Die Zellulären Konzentrationen der gesamten CoA variieren zwischen^{Geweben 8} und Gesamt-CoA kann unter einer Vielzahl von physiologischen, pathologischen und pharmakologischen Zuständen erhöhen oder abnehmen. Leber CoA erhöht während kraftstoffumstellung von der Fütterung in den gefasteten Zustand⁹, und Leber CoA-Spiegel sind ungewöhnlich hoch bei Leptin-mangelhafte fettleibige Mäuse¹⁰. Leber CoA nimmt als Reaktion auf chronische Ethanol-Aufnahme¹¹ab.
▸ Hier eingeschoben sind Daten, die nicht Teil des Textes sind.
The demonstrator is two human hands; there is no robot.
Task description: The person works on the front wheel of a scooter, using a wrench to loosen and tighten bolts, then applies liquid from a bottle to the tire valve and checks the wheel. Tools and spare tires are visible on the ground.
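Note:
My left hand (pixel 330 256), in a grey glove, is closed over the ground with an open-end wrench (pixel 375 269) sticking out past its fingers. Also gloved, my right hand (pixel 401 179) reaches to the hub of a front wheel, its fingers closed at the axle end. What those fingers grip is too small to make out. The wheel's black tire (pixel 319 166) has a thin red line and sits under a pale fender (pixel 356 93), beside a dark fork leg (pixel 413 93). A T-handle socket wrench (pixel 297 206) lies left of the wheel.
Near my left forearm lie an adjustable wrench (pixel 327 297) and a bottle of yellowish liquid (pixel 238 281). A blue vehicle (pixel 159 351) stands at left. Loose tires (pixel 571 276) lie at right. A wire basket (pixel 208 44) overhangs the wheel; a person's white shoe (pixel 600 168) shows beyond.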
Gehirn CoA-Spiegel im Pank2 Knockout-Maus-Modell sind während der perinatalen Periode depressiv, aber später im Erwachsenenstadium Gehirn CoA-Gehalt ist gleich wilde-Typ-Ebenen, was auf eine adaptive CoA-Antwort während der Entwicklung¹². Die Manipulation des CoA-Gehalts des Gewebes durch Transgenese oder Genabgabemethoden wirkt sich auf metabolische und neuronale Funktionen^{aus 13,14,15}. Die präklinische Entwicklung potenzieller Therapien für PKAN oder CoPAN umfasst Zell- oder Gewebe-CoA-Messungen als Indikatoren für die Wirksamkeit^{16,17,18,19,20} . Die Bewertung all dieser Bedingungen und ihrer metabolischen oder funktionellen Folgen erfordert eine quantitative Methode zur Messung der gesamten CoA.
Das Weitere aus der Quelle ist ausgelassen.